**Exercise directions:**
A word-for-word copy of the records below is needed, without the images.

**Material shown:**
......
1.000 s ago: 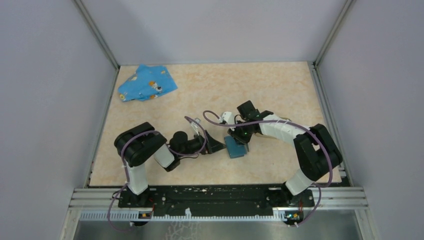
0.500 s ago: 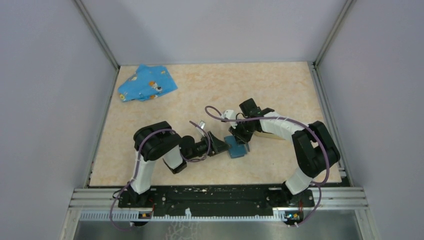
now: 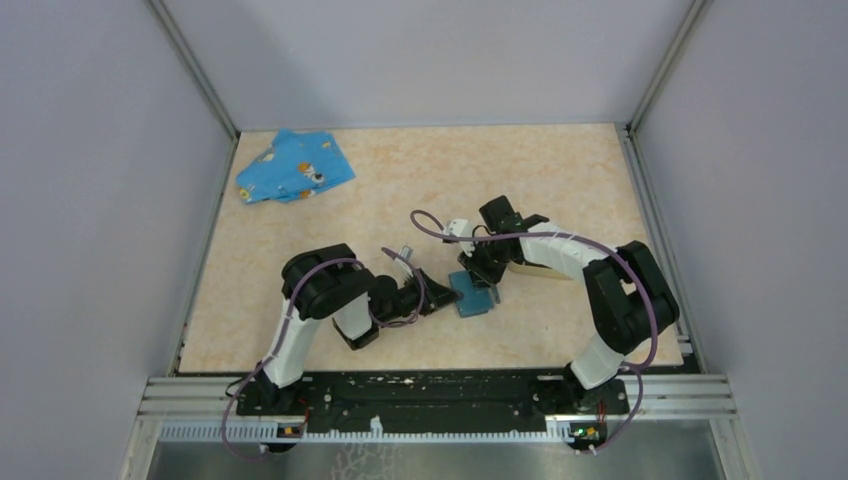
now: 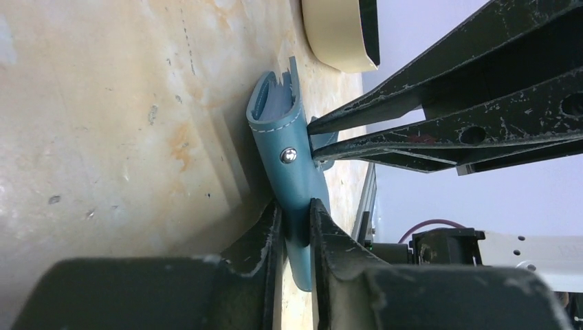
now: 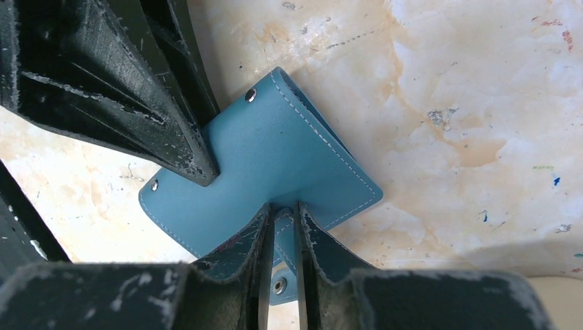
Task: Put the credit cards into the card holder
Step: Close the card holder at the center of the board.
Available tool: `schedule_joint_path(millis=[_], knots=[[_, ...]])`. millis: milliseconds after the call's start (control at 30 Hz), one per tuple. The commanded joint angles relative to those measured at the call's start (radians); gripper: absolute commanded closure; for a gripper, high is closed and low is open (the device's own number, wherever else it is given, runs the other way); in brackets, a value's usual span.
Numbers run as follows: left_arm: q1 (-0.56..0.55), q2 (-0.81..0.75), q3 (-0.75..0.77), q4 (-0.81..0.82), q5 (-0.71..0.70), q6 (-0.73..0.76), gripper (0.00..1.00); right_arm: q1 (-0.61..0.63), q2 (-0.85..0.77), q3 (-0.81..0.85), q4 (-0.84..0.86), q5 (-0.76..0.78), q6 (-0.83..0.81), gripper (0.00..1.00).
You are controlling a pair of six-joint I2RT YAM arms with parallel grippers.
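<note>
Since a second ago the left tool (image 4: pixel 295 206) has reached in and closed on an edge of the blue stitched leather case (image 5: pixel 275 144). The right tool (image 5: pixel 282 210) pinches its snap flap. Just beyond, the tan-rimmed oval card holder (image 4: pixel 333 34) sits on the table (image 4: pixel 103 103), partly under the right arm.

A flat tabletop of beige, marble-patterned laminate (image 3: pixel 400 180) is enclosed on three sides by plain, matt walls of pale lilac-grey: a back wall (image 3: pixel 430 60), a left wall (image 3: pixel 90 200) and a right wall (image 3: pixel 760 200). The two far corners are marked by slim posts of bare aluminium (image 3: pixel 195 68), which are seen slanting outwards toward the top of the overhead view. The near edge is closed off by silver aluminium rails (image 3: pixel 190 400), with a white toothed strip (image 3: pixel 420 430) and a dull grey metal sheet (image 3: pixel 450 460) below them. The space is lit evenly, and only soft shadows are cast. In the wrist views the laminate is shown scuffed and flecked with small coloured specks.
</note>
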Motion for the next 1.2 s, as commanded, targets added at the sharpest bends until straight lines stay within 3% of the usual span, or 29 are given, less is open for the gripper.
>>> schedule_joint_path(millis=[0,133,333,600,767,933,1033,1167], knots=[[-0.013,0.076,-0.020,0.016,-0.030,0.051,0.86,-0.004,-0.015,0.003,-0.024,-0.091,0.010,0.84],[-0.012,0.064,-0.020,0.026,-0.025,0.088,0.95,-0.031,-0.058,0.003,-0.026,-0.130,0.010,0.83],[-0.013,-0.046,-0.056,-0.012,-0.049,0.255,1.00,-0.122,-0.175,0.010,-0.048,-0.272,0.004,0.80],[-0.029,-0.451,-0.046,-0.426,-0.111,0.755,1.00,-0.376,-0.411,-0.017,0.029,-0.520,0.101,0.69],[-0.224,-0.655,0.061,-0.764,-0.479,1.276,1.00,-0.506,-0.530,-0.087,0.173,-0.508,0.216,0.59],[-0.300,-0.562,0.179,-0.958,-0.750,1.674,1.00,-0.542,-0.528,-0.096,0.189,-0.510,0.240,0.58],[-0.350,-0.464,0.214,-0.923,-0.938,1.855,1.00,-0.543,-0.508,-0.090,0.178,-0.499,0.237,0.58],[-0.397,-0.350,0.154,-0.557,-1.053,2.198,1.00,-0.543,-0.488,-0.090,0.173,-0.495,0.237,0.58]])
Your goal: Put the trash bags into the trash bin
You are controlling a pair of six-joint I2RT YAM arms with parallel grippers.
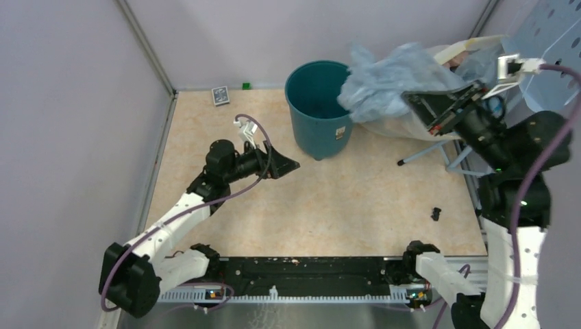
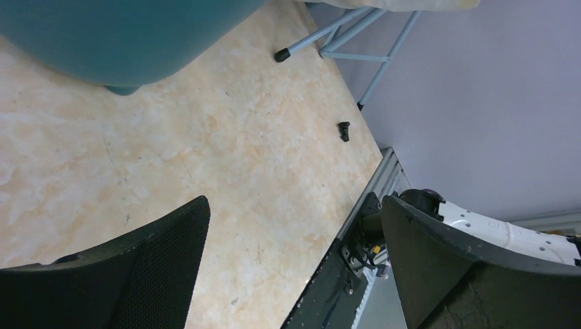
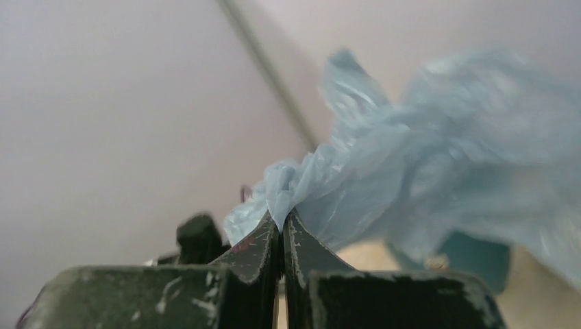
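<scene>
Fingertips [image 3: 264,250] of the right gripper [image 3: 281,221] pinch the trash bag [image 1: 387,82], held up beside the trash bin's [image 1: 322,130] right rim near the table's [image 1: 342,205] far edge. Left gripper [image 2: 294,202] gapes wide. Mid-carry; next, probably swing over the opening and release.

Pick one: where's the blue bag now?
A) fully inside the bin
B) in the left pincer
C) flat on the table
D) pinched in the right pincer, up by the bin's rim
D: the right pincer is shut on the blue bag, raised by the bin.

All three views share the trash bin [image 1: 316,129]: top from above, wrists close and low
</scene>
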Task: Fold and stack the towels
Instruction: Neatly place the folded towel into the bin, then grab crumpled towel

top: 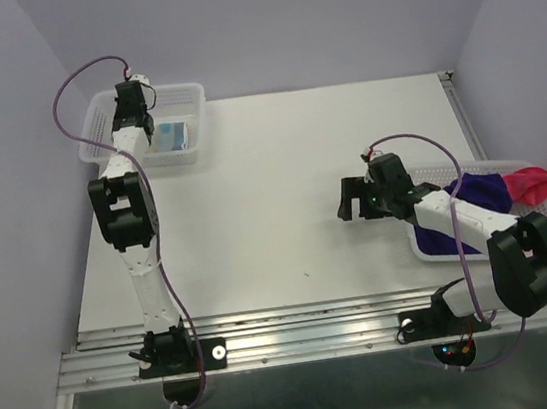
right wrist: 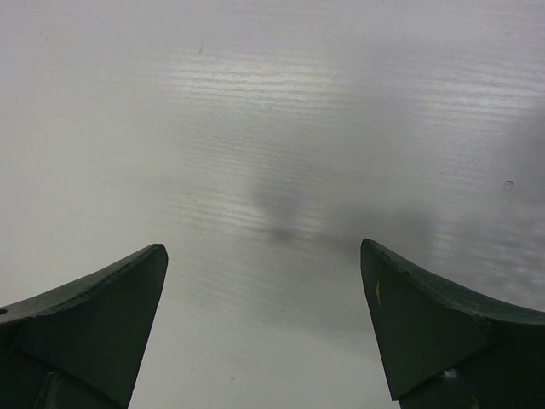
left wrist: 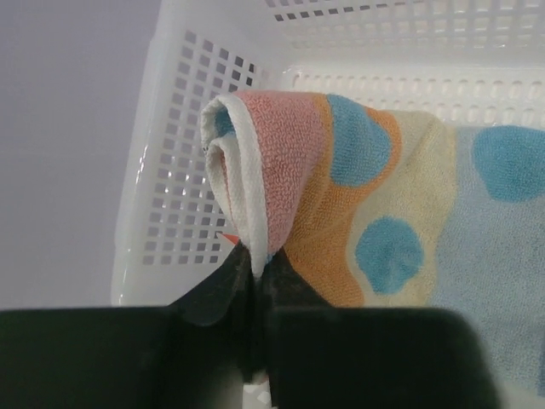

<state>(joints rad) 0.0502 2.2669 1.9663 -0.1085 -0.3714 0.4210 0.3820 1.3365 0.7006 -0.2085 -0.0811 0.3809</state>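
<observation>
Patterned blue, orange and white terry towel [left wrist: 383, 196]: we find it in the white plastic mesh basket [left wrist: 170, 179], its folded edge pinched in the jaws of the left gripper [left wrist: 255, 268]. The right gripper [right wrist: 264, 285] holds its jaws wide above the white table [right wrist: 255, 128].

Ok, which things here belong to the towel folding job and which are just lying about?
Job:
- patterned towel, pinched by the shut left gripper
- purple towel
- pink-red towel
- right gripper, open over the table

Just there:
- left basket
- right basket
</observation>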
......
**Task solution:**
1.000 s ago: 
0.500 s ago: 
now: 
now: 
now: 
Task: Put the credit cards into the card holder
Step: Close the card holder at the center of the board.
Available tool: `schedule_joint_path(millis=[_], knots=[[_, ...]])`. millis: milliseconds after the call's start (control at 30 Hz), one per tuple. The commanded joint angles relative to those measured at the call's start (radians); gripper: absolute commanded closure; for a gripper, high is closed and low is open (the device's own number, wherever else it is given, runs the other way); in brackets, a value's usual span.
Numbers run as follows: left_arm: q1 (-0.56..0.55), q2 (-0.81..0.75), q3 (-0.75..0.77), q4 (-0.81..0.82), q5 (-0.71..0.70), q6 (-0.73..0.76), gripper (0.00..1.00); right_arm: q1 (-0.61..0.63), q2 (-0.85..0.77), q3 (-0.81..0.85), q4 (-0.84..0.86), q5 (-0.76..0.78), q6 (-0.83..0.81), gripper (0.00..1.00).
You are controlling a pair of six-joint I2RT YAM arms with parallel grippers.
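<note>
Since a second ago the left tool (image 4: pixel 295 206) has reached in and closed on an edge of the blue stitched leather case (image 5: pixel 275 144). The right tool (image 5: pixel 282 210) pinches its snap flap. Just beyond, the tan-rimmed oval card holder (image 4: pixel 333 34) sits on the table (image 4: pixel 103 103), partly under the right arm.

A flat tabletop of beige, marble-patterned laminate (image 3: pixel 400 180) is enclosed on three sides by plain, matt walls of pale lilac-grey: a back wall (image 3: pixel 430 60), a left wall (image 3: pixel 90 200) and a right wall (image 3: pixel 760 200). The two far corners are marked by slim posts of bare aluminium (image 3: pixel 195 68), which are seen slanting outwards toward the top of the overhead view. The near edge is closed off by silver aluminium rails (image 3: pixel 190 400), with a white toothed strip (image 3: pixel 420 430) and a dull grey metal sheet (image 3: pixel 450 460) below them. The space is lit evenly, and only soft shadows are cast. In the wrist views the laminate is shown scuffed and flecked with small coloured specks.
</note>
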Motion for the next 1.2 s, as commanded, targets added at the sharpest bends until straight lines stay within 3% of the usual span, or 29 are given, less is open for the gripper.
>>> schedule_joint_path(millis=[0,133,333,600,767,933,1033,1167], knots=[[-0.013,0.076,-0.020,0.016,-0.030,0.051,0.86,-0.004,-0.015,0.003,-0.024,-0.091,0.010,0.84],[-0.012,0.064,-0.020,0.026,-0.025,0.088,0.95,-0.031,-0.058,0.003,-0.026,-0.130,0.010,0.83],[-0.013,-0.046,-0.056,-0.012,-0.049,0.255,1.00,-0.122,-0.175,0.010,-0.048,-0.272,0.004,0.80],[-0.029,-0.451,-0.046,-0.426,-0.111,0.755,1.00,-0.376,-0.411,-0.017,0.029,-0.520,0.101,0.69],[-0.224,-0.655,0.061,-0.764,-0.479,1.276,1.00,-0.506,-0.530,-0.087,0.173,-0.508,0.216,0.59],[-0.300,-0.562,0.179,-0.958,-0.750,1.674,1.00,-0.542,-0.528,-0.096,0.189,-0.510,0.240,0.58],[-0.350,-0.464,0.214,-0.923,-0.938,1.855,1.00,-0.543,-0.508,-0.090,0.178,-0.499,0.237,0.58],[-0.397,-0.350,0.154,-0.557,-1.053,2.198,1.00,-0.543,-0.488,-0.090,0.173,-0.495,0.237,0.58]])
Your goal: Put the trash bags into the trash bin
You are controlling a pair of six-joint I2RT YAM arms with parallel grippers.
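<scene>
Fingertips [image 3: 264,250] of the right gripper [image 3: 281,221] pinch the trash bag [image 1: 387,82], held up beside the trash bin's [image 1: 322,130] right rim near the table's [image 1: 342,205] far edge. Left gripper [image 2: 294,202] gapes wide. Mid-carry; next, probably swing over the opening and release.

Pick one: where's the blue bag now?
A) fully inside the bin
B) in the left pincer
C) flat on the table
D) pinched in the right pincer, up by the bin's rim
D: the right pincer is shut on the blue bag, raised by the bin.

All three views share the trash bin [image 1: 316,129]: top from above, wrists close and low
</scene>
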Task: Fold and stack the towels
Instruction: Neatly place the folded towel into the bin, then grab crumpled towel

top: 
right wrist: 
left wrist: 

<state>(joints rad) 0.0502 2.2669 1.9663 -0.1085 -0.3714 0.4210 0.3820 1.3365 0.7006 -0.2085 -0.0811 0.3809</state>
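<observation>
Patterned blue, orange and white terry towel [left wrist: 383, 196]: we find it in the white plastic mesh basket [left wrist: 170, 179], its folded edge pinched in the jaws of the left gripper [left wrist: 255, 268]. The right gripper [right wrist: 264, 285] holds its jaws wide above the white table [right wrist: 255, 128].

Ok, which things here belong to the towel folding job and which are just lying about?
Job:
- patterned towel, pinched by the shut left gripper
- purple towel
- pink-red towel
- right gripper, open over the table

Just there:
- left basket
- right basket
</observation>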

There is no more to this output.